### The records
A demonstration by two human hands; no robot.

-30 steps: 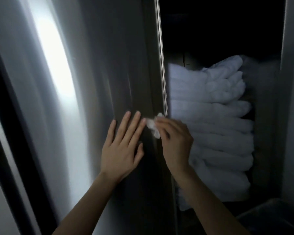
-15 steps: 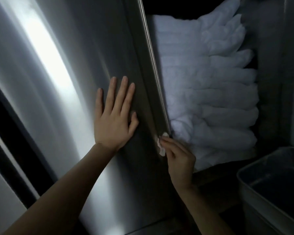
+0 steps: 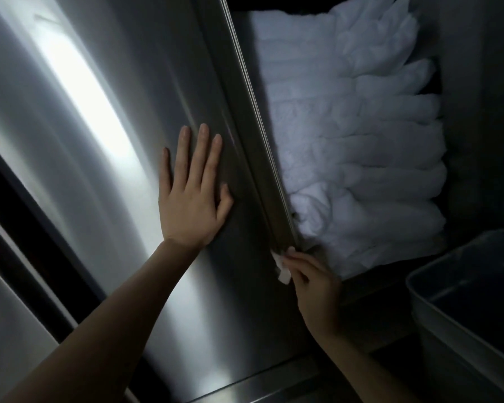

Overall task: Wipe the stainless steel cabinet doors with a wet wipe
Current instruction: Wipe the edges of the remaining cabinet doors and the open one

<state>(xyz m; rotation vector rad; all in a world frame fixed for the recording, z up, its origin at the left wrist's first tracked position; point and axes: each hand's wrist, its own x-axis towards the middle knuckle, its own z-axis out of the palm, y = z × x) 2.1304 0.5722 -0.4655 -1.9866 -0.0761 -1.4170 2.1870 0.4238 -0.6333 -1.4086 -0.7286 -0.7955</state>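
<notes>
Two bare forearms reach in from the bottom edge. At the lower right, nearest, stands one grey bin (image 3: 463, 321), its rim catching a little light and its inside dark. Next comes the right hand (image 3: 313, 282): its fingers are curled and pinch one small white wet wipe (image 3: 282, 269) against the lower part of the cabinet door's right edge, the wipe bunched and touching the steel. Higher up and to the left, the left hand (image 3: 194, 199) lies flat on the face of the one stainless steel cabinet door (image 3: 114, 146), fingers straight and slightly spread, holding nothing, palm against the metal. A broad bright streak of reflected light runs down the door. Beyond the door's edge, inside the open cabinet, sits one stack of folded white towels (image 3: 346, 141); the dim light blurs the layers too much to count them.
</notes>
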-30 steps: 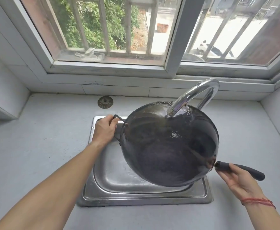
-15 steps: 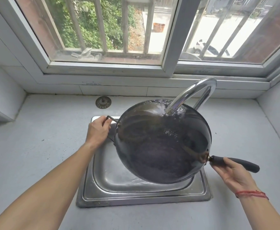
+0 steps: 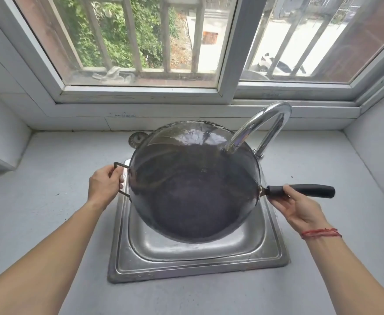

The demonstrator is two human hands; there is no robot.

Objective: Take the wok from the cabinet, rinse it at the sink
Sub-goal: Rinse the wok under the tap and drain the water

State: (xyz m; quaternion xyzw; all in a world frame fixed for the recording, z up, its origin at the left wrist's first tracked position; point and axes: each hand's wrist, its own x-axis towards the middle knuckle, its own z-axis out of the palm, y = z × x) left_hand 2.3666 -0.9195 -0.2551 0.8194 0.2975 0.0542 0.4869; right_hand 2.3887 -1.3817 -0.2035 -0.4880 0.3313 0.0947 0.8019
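Observation:
A large black wok [image 3: 193, 189] hangs over the steel sink [image 3: 198, 264], its bowl facing me and its far rim raised. My left hand [image 3: 104, 186] grips the small wire loop handle on the wok's left side. My right hand [image 3: 298, 208] holds the long black handle near where it joins the bowl. The chrome tap [image 3: 261, 126] arches over the wok's upper right rim, its spout just inside the bowl. The inside looks wet and shiny near the top.
Grey counter [image 3: 50, 201] surrounds the sink on all sides. A round metal drain plug [image 3: 137, 139] lies behind the wok at the back wall. A barred window [image 3: 141, 42] runs along the back. White walls close in at the left and right.
The wok has swung and levelled: its long handle rose and its far rim now sits higher under the spout. Both hands kept their grips.

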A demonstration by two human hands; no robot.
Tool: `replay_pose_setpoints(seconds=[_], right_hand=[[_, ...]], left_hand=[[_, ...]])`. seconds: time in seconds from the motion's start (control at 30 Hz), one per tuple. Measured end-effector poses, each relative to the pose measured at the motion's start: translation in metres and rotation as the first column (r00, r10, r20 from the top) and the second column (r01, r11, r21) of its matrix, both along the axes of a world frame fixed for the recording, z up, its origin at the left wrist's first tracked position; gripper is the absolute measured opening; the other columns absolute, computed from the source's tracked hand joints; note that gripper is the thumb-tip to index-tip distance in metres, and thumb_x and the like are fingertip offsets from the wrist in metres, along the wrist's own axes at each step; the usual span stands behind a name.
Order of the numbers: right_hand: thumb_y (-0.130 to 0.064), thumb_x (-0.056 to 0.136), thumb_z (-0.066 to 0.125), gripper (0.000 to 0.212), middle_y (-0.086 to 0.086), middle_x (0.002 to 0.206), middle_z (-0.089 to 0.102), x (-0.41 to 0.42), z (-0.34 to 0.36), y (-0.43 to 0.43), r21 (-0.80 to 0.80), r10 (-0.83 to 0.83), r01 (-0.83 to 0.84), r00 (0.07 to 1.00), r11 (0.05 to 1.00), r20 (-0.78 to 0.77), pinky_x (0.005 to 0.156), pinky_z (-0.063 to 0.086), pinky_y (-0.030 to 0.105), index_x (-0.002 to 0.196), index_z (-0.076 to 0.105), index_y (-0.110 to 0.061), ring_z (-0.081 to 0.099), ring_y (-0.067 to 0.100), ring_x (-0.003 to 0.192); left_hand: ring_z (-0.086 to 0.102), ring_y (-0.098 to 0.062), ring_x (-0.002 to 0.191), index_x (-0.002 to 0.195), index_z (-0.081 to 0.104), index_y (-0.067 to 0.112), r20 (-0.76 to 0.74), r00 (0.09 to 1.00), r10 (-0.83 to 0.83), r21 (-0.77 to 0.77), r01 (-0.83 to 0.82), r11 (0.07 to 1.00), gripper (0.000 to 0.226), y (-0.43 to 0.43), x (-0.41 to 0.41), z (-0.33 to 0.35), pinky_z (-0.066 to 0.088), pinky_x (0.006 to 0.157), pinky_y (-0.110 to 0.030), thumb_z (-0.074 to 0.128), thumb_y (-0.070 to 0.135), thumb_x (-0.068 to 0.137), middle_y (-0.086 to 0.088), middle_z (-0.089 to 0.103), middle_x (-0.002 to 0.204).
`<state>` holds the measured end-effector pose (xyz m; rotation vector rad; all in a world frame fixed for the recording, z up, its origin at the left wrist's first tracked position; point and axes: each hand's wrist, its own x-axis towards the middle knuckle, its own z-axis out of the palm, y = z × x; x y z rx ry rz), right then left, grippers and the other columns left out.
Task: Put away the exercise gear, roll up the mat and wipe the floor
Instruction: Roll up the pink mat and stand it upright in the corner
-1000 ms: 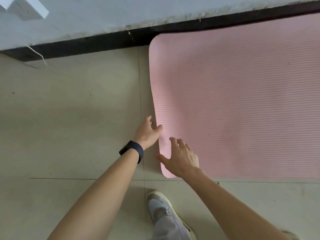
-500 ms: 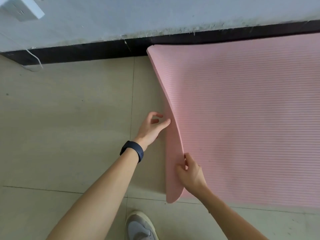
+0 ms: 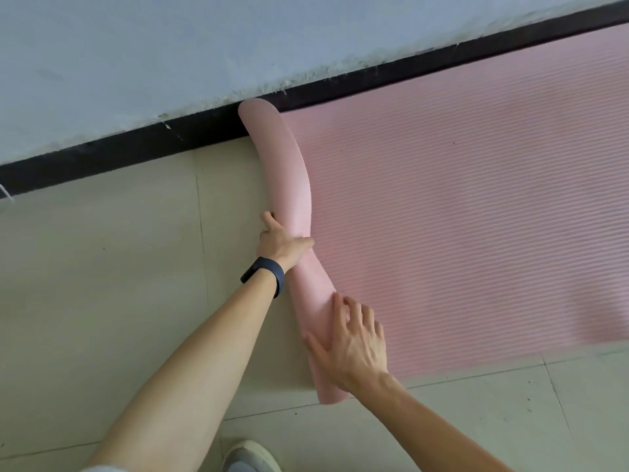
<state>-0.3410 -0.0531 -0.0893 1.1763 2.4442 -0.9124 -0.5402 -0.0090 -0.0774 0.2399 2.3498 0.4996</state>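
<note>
The pink exercise mat (image 3: 459, 216) lies flat on the tiled floor (image 3: 102, 267), its far long edge against the black skirting board (image 3: 102, 155). Its short end is turned over into the first loose fold (image 3: 289, 172). That fold's long axis runs away from the person, from the near corner up to the skirting, and it bows in the middle rather than lying straight. All the unrolled length stretches off to the right, so the roll has to travel rightward, square to that axis.

The left hand (image 3: 280, 241), with a dark wristband (image 3: 269, 272), sits about midway along the fold. Its grip is closed round the turned-over edge, fingers tucked behind and thumb laid across the top. The right hand (image 3: 357, 349) is nearer the person, close to the near end. Its grip is open, with straight fingers spread and pressing flat on the fold, holding nothing.

No hand covers the far end by the skirting, which is likely why the fold curves. Both hands probably need to spread along the axis before pushing right, or the roll may come out skewed
</note>
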Motion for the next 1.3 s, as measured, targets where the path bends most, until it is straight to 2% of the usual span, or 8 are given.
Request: replay_pose_setpoints(seconds=[0.1,0.2,0.33,0.5,0.73,0.93,1.13,1.3], right_hand=[[-0.077,0.069,0.047,0.104,0.0,0.141,0.034,-0.004,-0.008,-0.014,-0.074,-0.066,0.07,0.996,0.995,0.056,0.091,0.045,0.041,0.15,0.019,-0.018,0.043,0.028,0.122],[-0.055,0.071,0.055,0.077,0.001,0.124,0.044,-0.007,-0.012,-0.024,-0.031,-0.132,0.133,0.991,0.991,0.02,0.081,0.046,0.037,0.137,0.036,-0.02,0.045,0.027,0.111],[-0.036,0.075,0.055,0.05,-0.003,0.1,0.055,-0.001,0.0,-0.014,-0.297,-0.316,0.284,0.947,0.912,-0.066,0.073,0.051,0.037,0.122,0.041,-0.025,0.058,0.024,0.084],[-0.03,0.079,0.059,0.058,-0.002,0.101,0.06,0.026,0.011,0.021,-0.417,-0.41,0.314,0.898,0.853,-0.161,0.061,0.042,0.026,0.131,0.035,-0.032,0.057,0.019,0.079],[-0.047,0.068,0.051,0.051,-0.005,0.101,0.06,0.065,0.018,0.026,-0.46,-0.418,0.356,0.908,0.813,-0.037,0.071,0.051,0.038,0.117,0.042,-0.035,0.059,0.017,0.086],[-0.063,0.073,0.048,0.095,-0.003,0.145,0.028,0.066,0.02,0.018,0.016,-0.238,0.24,0.968,0.971,-0.078,0.099,0.039,0.042,0.151,0.006,-0.028,0.038,0.025,0.124],[-0.039,0.078,0.057,0.091,0.0,0.14,0.032,0.06,0.016,0.021,-0.144,-0.359,0.34,0.922,0.929,-0.143,0.087,0.051,0.041,0.151,0.004,-0.026,0.047,0.028,0.118],[-0.036,0.07,0.065,0.082,-0.009,0.125,0.048,0.09,0.013,0.071,-0.303,-0.443,0.379,0.879,0.874,-0.177,0.079,0.044,0.029,0.145,0.03,-0.035,0.055,0.016,0.1]], left_hand=[[0.051,-0.029,0.067,0.13,0.023,0.016,-0.119,0.99,-0.074,-0.046,0.069,0.997,0.066,0.003,0.006,-0.004,0.041,0.063,-0.033,0.065,0.023,0.079,-0.018,0.048,0.12],[0.055,-0.03,0.071,0.131,0.022,0.019,-0.145,0.982,-0.117,-0.041,0.112,0.993,0.07,0.002,0.009,-0.008,0.045,0.067,-0.035,0.067,0.03,0.079,-0.016,0.044,0.119],[0.054,-0.025,0.104,0.123,0.028,0.035,0.154,0.984,0.087,0.226,-0.121,0.967,0.079,-0.003,0.004,-0.001,0.048,0.089,-0.041,0.076,0.063,0.067,-0.004,0.04,0.124],[0.065,-0.027,0.089,0.126,0.033,0.038,0.54,0.818,0.199,0.319,-0.418,0.851,0.057,-0.006,-0.001,0.011,0.057,0.082,-0.049,0.073,0.041,0.085,-0.007,0.064,0.119],[0.058,-0.022,0.09,0.141,0.01,0.033,0.175,0.985,0.0,0.288,-0.052,0.956,0.094,0.038,0.043,0.024,0.047,0.079,-0.035,0.077,0.027,0.076,-0.003,0.042,0.122],[0.051,-0.04,0.111,0.15,-0.005,0.035,-0.057,0.997,-0.043,0.06,0.047,0.997,0.097,0.059,0.071,0.014,0.039,0.074,-0.039,0.062,0.043,0.081,-0.015,0.047,0.125],[0.038,-0.036,0.13,0.152,0.001,0.043,0.019,0.999,-0.05,0.128,0.048,0.991,0.098,0.063,0.071,0.015,0.037,0.101,-0.049,0.053,0.077,0.077,-0.018,0.042,0.141],[0.057,-0.025,0.108,0.146,0.018,0.046,0.39,0.911,0.133,0.371,-0.287,0.883,0.084,0.051,0.055,0.014,0.047,0.091,-0.044,0.07,0.05,0.08,0.001,0.054,0.129]])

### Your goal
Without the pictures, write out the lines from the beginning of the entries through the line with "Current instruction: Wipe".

### Task solution
A demonstration by two human hands; no robot.

-30 steps: 
-15 steps: 
+0 steps: 

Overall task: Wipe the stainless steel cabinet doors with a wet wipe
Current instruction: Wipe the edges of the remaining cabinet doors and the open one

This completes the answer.